Redis is an in-memory database, meaning performance and cost depend heavily on how efficiently memory is used. Optimizing memory helps you:

  • Reduce RAM usage
  • Improve throughput
  • Lower latency
  • Store more data on the same hardware
  • Prevent eviction due to memory limits

Redis provides several built-in mechanisms and settings to control memory use.

Compression Using Listpacks / Ziplist Encoding

Redis automatically stores small data structures in compact forms:

  • Listpack (newer)
  • Ziplist (older)

Used in:

  • Hashes
  • Lists
  • Sorted sets

Example: Small Sorted Set

ZADD leaders 100 "Alice" 200 "Bob"

Stored as a small optimized list, not a full skiplist + dictionary. This drastically reduces memory.

Bitmaps, Bitfields, and HyperLogLogs

Redis provides specialized structures for massive memory savings.
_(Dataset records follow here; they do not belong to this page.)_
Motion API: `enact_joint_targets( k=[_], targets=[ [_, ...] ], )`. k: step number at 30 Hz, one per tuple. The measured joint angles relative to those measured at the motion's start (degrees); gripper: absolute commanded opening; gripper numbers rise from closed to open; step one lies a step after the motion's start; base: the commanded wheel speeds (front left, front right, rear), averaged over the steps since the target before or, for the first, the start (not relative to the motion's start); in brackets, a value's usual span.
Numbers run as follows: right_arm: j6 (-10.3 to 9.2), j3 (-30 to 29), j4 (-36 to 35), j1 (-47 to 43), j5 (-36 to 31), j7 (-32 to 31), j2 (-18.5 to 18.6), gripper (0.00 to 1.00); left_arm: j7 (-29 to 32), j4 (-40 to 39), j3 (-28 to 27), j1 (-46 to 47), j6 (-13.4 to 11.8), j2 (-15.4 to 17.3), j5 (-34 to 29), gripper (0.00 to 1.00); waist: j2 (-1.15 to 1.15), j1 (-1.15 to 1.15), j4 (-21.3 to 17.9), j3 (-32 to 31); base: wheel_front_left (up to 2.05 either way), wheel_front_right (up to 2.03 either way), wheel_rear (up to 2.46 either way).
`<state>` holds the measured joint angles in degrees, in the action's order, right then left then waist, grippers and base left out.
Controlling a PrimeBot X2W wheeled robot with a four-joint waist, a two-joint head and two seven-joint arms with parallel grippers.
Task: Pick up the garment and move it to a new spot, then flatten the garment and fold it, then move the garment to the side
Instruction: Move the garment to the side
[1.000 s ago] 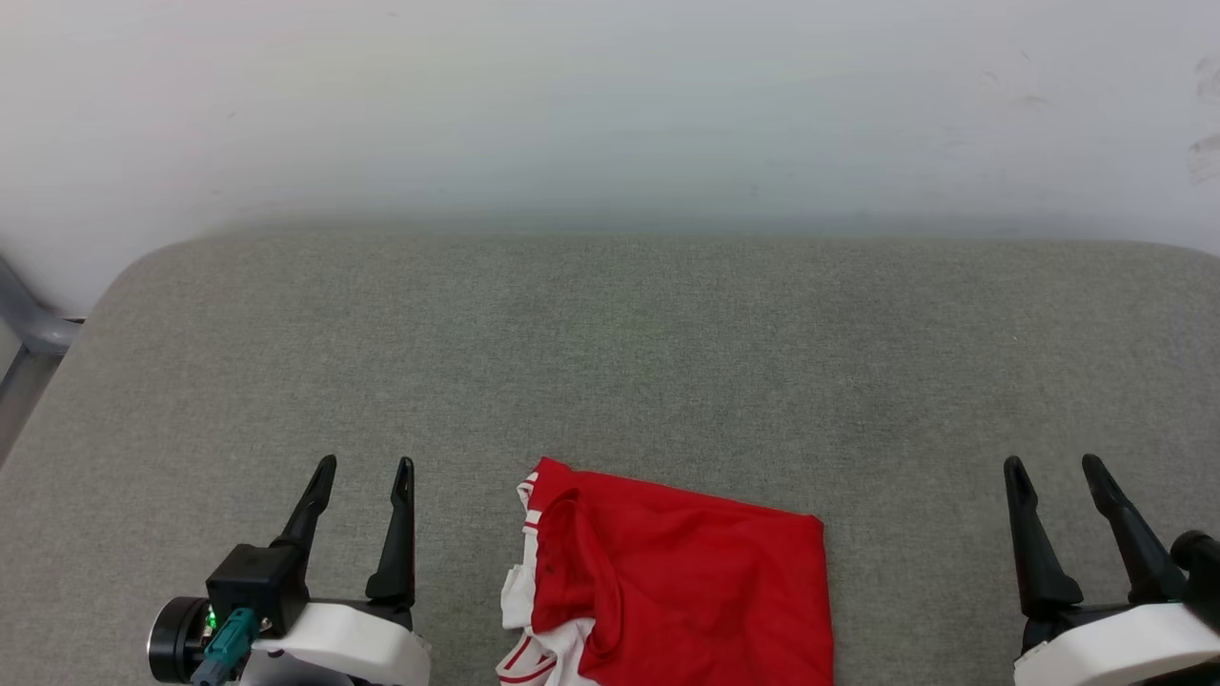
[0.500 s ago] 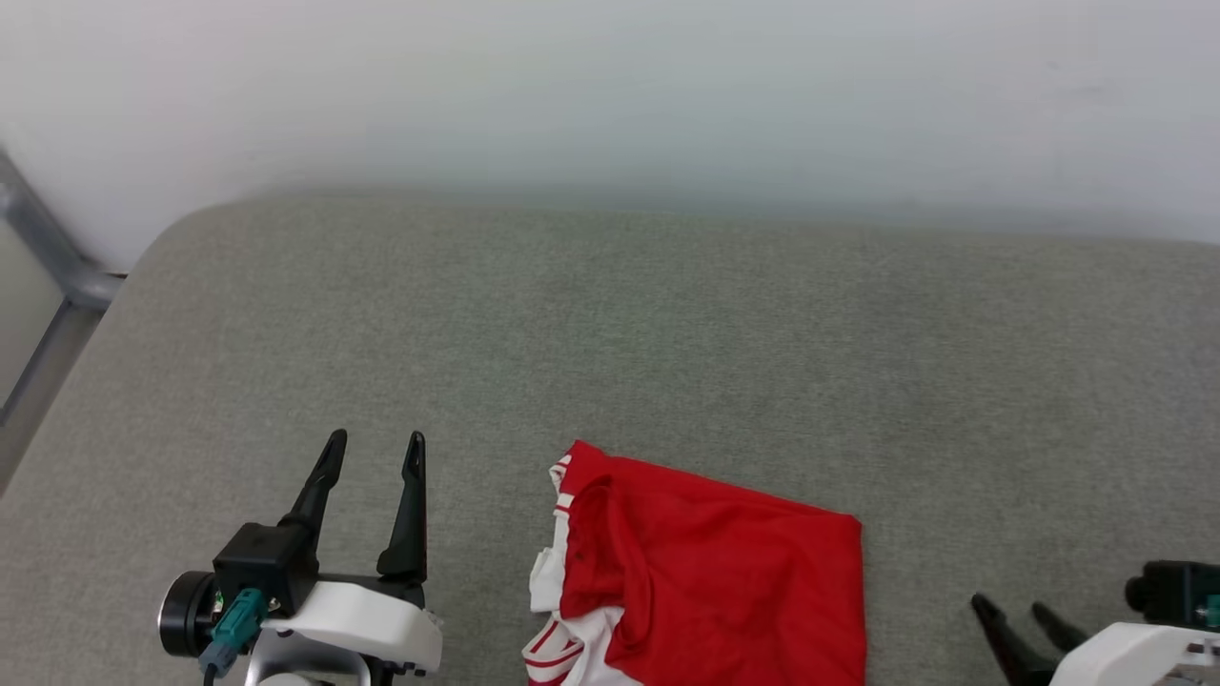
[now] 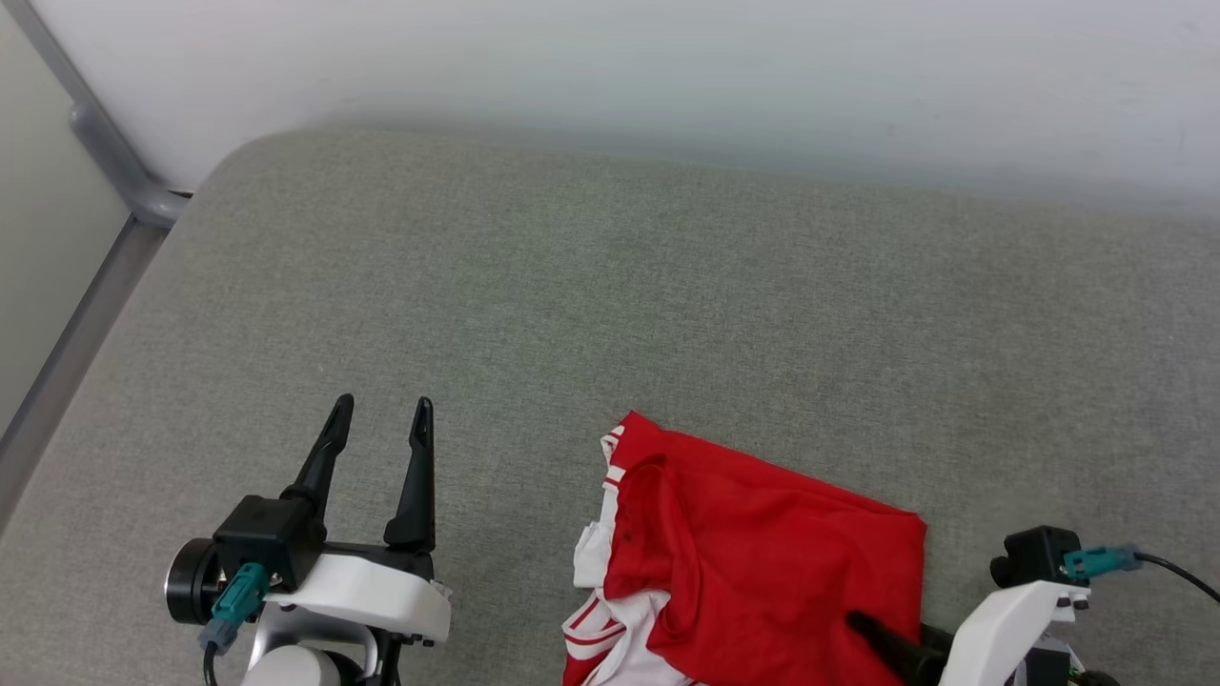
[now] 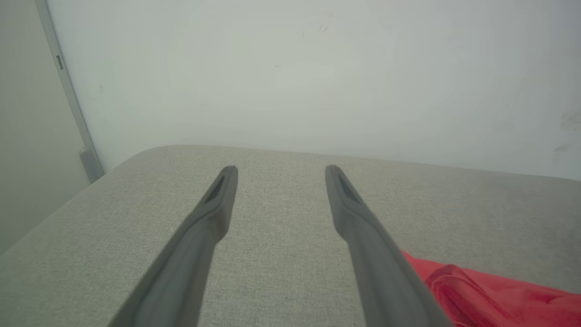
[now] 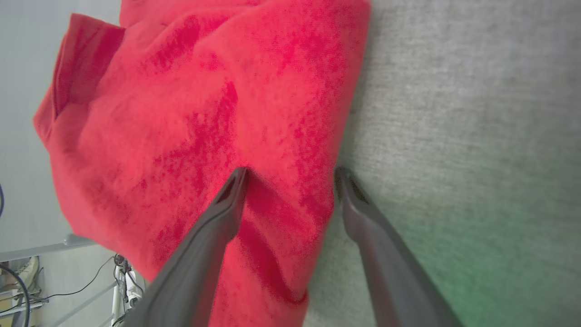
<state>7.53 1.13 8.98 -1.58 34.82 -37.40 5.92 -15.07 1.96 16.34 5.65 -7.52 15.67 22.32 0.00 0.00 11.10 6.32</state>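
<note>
Grey upholstered surface [image 3: 610,314] backed by a white wall [image 3: 667,67]. The garment [image 3: 762,562] lies folded on it, red side up. Right gripper [image 5: 290,175], jaws wide and empty, straddles the garment's right edge: one finger over cloth, one beside it. Left gripper [image 3: 382,405], likewise open and empty, stands well to the garment's left.

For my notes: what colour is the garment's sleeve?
The sleeve is white with red-striped trim; best in head view.
</note>
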Motion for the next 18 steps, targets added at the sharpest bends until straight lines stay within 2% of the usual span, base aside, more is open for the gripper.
enact_joint_targets(
  k=[3, 4, 5, 6, 11, 18],
  targets=[
    [0.01, 0.89, 3.45, 1.93, 1.14, -0.47, -0.18, 1.0, 0.0, 0.26, -0.25, 0.26, 0.55, -0.23, -0.25, 1.0, 0.0, 0.0, 0.56, 0.46, 0.0, 0.0, 0.0],
    [0.01, 1.22, 4.42, 2.54, 1.65, -0.57, -0.23, 0.69, 0.0, 0.31, -0.31, 0.31, 0.71, -0.31, -0.47, 1.0, 0.0, 0.0, 0.71, 0.55, 0.0, 0.0, 0.0],
    [0.01, 1.56, 5.11, 3.0, 1.97, -0.79, -0.24, 0.18, 0.0, 0.33, -0.37, 0.38, 0.8, -0.44, -0.52, 1.0, 0.0, 0.0, 0.84, 0.63, 0.0, 0.0, 0.0],
    [0.01, 1.83, 5.7, 3.37, 2.25, -0.78, -0.25, 0.0, 0.0, 0.38, -0.43, 0.45, 0.91, -0.59, -0.65, 1.0, 0.0, 0.0, 0.95, 0.68, 0.0, 0.0, 0.0],
    [0.01, 3.66, 7.33, 4.56, 3.96, 0.16, -0.22, 0.0, 0.0, 0.59, -0.97, 0.48, 1.24, -1.2, -1.21, 1.0, 0.0, 0.0, 1.04, 0.49, 0.0, 0.0, 0.0],
    [-0.01, 6.24, 4.28, 4.74, 1.97, 2.24, 2.76, 0.0, 0.0, 0.76, -1.65, -0.48, 1.46, -1.33, -2.0, 1.0, 0.0, 0.0, -0.18, -1.24, 0.0, 0.0, 0.0]
  ],
)
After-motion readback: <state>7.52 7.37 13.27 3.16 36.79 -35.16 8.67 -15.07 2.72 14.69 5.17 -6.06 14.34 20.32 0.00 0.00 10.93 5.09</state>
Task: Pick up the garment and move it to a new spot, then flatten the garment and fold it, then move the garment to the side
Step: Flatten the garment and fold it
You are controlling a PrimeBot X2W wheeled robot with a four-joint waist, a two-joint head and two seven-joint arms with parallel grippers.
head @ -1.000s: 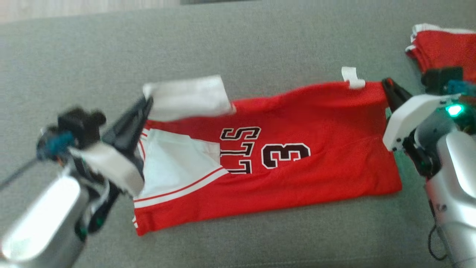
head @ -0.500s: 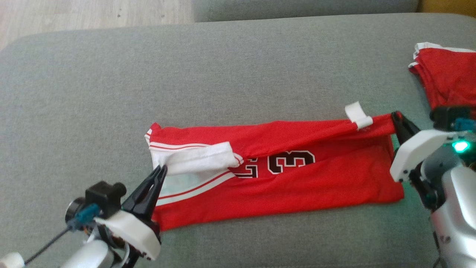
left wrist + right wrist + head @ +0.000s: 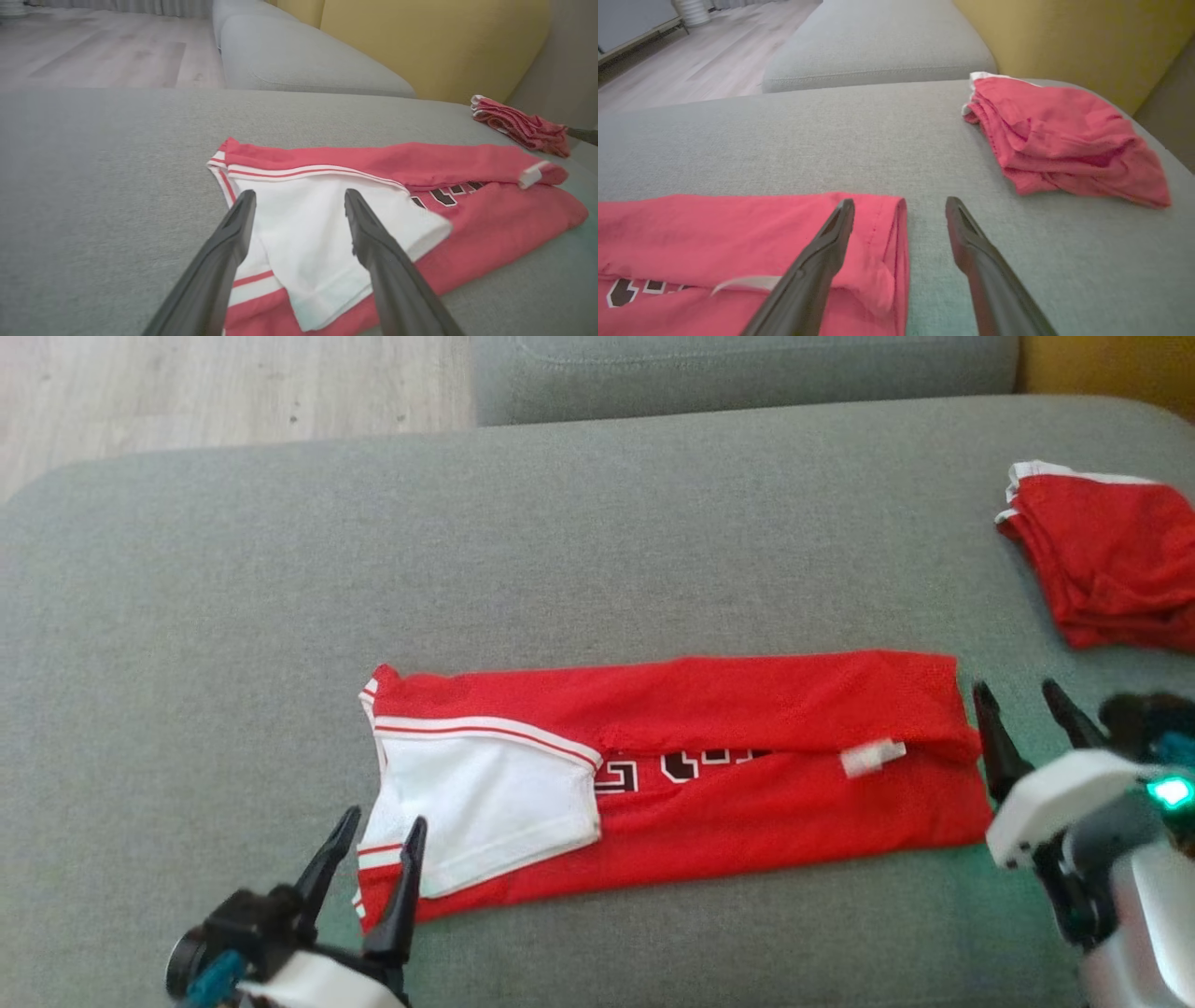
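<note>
The garment (image 3: pixel 747 784) is a red jersey with white trim and black lettering, lying on the grey cushion (image 3: pixel 560 541) with its far long edge folded toward me over the print. Its white-lined end (image 3: pixel 308 228) faces my left gripper (image 3: pixel 383 823), which stands open just off that end, nothing between the fingers. My right gripper (image 3: pixel 1019 695) is open too, just off the jersey's right end (image 3: pixel 878 224), one finger (image 3: pixel 831 238) over the hem and the other over bare cushion. A small white tag (image 3: pixel 873 758) lies on the folded edge.
A second red garment (image 3: pixel 1106 560), crumpled, sits at the far right of the cushion (image 3: pixel 1064 135). A yellow backrest (image 3: pixel 434 42) rises behind it. Another grey cushion (image 3: pixel 747 373) and wooden floor (image 3: pixel 215 392) lie beyond.
Both grippers, shut on the jersey's far edge earlier, brought it toward me over the lettering, let go and now stand open. The camera has tilted as well.
</note>
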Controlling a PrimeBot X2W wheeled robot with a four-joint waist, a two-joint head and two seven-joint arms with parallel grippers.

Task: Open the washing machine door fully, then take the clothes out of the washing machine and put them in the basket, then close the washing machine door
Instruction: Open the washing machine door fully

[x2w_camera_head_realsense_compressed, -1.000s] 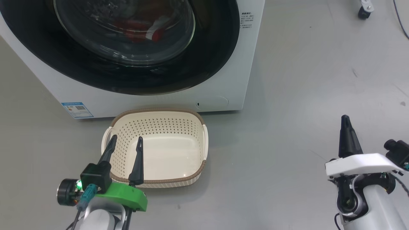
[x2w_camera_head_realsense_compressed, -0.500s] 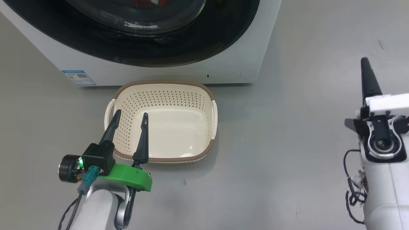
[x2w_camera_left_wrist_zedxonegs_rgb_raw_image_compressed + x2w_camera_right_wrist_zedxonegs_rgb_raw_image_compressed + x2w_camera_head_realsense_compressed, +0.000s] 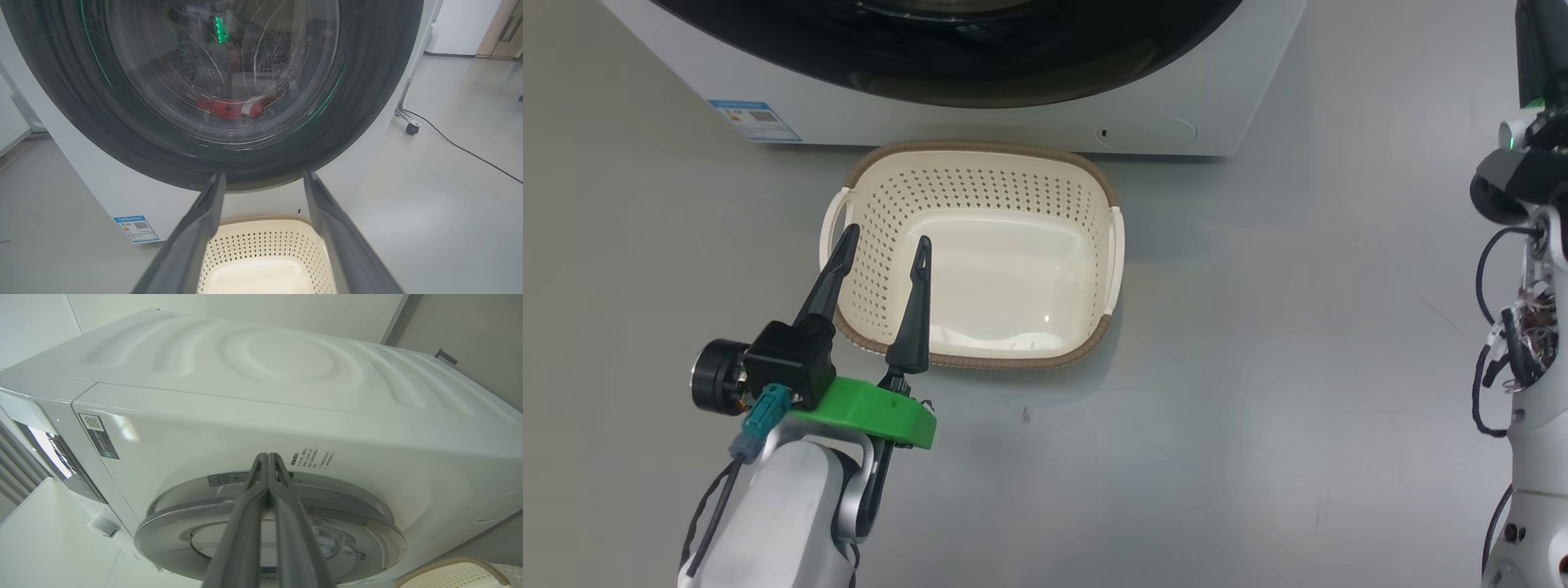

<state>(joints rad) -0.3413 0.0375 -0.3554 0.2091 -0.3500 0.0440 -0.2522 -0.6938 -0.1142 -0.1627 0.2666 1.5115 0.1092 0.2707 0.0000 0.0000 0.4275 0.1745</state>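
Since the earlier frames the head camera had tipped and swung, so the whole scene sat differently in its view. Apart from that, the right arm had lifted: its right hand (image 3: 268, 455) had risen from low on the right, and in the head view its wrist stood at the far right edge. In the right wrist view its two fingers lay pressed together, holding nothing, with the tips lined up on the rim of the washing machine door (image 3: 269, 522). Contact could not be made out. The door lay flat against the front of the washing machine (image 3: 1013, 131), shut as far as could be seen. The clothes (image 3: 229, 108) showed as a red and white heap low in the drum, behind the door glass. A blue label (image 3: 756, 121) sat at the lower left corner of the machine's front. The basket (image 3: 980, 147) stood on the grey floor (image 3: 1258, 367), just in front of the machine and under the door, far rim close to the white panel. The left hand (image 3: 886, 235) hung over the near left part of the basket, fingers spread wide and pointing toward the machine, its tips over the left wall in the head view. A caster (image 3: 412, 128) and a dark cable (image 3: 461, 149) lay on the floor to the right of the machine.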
Using Bitmaps Instead of Sets

Storing user login status (1 million users)

Using a Set

SADD loggedIn 1 5 10 200000
  • A set entry ≈ 50–80 bytes → potentially tens of MB.

Using a Bitmap

SETBIT loginBitmap 200000 1
  • Bitmap uses 1 bit per user
  • 1,000,000 bits → 125 KB only
  • Huge savings compared to large sets

Using HyperLogLog for Approximated Counting

Counting unique visitors:

Using a Set

SADD visitors user123
  • Memory grows unbounded.

Using HyperLogLog (fixed ≈ 12 KB)

PFADD uv user123
PFCOUNT uv

Perfect for:

  • Daily unique visitors
  • Counting unique IPs
  • Measuring cardinality at scale

Memory Policies & Eviction Strategy

Redis can use different eviction policies when memory limit is reached (maxmemory-policy).

Common Policies:

  • allkeys-lru → evict least-recently used keys
  • volatile-lru → LRU but only keys with TTL
  • allkeys-random
  • noeviction (default)
maxmemory 512mb
maxmemory-policy allkeys-lru

Redis automatically frees memory by removing the least-used keys when it reaches 512 MB.